Essay title: Wellbeing Across the Life Course in young offenders and probation
Learning Outcomes
This module is taught on the basis of the learning outcomes published below. The learning outcomes are statements of what you should have learnt by the time you come to the end of the module. To successfully complete the module, that is to pass it, you will need to demonstrate that you have met all the learning outcomes. The assessment task for the module is designed to help you do this.
Knowledge and understanding 1. Demonstrate how life course perspectives can be used to help social workers understand the well-being of service users and carers.

2. Analyse the impact of social inequalities and injustice on health and well-being.

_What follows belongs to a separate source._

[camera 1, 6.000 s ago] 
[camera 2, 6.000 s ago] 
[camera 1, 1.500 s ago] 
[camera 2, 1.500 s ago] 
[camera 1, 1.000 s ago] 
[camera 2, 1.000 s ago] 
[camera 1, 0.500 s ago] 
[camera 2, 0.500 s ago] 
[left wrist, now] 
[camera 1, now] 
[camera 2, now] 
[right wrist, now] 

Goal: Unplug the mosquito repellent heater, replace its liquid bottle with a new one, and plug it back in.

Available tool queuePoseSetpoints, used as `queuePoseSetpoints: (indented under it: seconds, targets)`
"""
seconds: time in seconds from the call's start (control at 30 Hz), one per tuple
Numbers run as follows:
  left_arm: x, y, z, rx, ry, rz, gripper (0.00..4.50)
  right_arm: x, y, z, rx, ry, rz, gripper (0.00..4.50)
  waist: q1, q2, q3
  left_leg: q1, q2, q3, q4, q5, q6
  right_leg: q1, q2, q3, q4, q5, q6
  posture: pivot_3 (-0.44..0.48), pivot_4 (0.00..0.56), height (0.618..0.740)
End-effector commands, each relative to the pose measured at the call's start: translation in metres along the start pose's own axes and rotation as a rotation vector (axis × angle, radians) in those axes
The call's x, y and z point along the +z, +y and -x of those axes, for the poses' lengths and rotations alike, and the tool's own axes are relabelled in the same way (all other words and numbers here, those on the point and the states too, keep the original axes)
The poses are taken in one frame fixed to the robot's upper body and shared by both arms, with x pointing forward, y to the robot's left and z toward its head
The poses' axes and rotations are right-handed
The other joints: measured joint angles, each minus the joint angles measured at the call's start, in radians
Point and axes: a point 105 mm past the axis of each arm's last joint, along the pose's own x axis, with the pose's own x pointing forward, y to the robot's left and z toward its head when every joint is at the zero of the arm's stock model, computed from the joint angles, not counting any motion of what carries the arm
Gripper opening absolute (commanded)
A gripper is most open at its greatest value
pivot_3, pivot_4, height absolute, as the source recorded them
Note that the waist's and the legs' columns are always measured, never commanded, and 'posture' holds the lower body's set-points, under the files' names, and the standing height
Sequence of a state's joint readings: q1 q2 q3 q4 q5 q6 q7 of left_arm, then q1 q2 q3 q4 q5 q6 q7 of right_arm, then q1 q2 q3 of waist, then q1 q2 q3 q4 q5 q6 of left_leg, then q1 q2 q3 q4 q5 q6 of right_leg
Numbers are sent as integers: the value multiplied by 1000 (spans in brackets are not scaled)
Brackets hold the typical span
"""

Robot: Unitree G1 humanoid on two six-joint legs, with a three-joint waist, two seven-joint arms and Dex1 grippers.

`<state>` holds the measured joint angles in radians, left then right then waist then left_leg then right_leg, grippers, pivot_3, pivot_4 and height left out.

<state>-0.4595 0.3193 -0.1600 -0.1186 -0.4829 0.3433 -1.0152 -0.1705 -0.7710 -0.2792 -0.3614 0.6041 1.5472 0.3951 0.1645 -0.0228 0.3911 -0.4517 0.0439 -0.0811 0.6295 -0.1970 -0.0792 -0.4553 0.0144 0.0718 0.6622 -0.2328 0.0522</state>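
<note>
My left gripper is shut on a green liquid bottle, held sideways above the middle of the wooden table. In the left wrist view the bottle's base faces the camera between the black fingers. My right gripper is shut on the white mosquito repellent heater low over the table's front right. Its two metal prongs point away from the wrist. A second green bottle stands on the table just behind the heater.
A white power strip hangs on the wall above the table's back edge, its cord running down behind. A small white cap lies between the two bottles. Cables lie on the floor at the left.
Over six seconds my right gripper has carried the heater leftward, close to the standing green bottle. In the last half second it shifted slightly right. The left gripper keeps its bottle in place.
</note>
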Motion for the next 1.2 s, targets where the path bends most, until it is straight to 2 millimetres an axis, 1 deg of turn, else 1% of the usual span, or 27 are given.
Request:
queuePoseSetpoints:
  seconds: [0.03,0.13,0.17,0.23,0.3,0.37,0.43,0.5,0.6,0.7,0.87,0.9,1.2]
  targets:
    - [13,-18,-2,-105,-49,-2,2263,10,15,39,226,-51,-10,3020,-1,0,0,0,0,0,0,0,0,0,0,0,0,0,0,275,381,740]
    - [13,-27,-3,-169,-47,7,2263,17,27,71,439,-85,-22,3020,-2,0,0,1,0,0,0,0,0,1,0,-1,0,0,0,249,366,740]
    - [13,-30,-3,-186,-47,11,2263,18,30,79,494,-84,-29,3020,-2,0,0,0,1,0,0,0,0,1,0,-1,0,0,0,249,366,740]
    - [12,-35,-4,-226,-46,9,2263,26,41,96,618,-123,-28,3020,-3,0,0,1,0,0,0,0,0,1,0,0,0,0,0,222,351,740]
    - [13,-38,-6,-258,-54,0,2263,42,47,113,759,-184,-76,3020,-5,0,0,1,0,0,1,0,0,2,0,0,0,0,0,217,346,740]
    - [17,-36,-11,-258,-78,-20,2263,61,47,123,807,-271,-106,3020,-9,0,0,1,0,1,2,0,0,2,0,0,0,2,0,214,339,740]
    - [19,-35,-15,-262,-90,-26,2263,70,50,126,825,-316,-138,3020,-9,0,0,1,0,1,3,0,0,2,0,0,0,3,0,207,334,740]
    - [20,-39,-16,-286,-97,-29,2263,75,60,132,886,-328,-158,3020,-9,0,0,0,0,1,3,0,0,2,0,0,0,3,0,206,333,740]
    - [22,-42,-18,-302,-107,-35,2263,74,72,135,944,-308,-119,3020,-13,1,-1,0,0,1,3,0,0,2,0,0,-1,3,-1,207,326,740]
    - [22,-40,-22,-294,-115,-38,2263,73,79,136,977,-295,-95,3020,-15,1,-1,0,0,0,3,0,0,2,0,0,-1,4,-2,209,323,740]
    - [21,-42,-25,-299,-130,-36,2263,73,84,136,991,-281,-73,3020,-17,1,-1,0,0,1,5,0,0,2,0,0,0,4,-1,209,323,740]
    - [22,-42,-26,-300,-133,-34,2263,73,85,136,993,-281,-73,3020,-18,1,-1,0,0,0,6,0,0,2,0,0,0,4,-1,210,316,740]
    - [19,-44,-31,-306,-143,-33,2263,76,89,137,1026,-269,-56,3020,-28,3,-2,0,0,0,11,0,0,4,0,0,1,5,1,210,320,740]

Intellectual, practical, affective-and transferable skills 3. Demonstrate understanding of the methods social workers can use to address social inequalities in health and promote well-being.
4. Critically discuss how social workers can use anti-oppressive practice to counter the stigma and discrimination experienced by service users and carers.
Guidance
• As a starting point, select a group of people with lived experience (previously referred to as ‘service users’) to base your entire assignment on. Please see below a list of potential groups, although this is not exhaustive (more examples on canvas):

Selected service user group: Offending and probation

‘Being a service user means that we can identify and recognise that we share a lot of experiences with a wide range of other people who use services. This might include, for example, young people with experience of being looked after in care, people with learning difficulties, mental health service users, older people, physically and/or sensory impaired people, people using palliative care services and people with drug and alcohol problems’.
(National User Network, cited in SCIE, 2004)
For more information on people with lived experience refer to the SCIE resource on Co-production (Links to an external site.)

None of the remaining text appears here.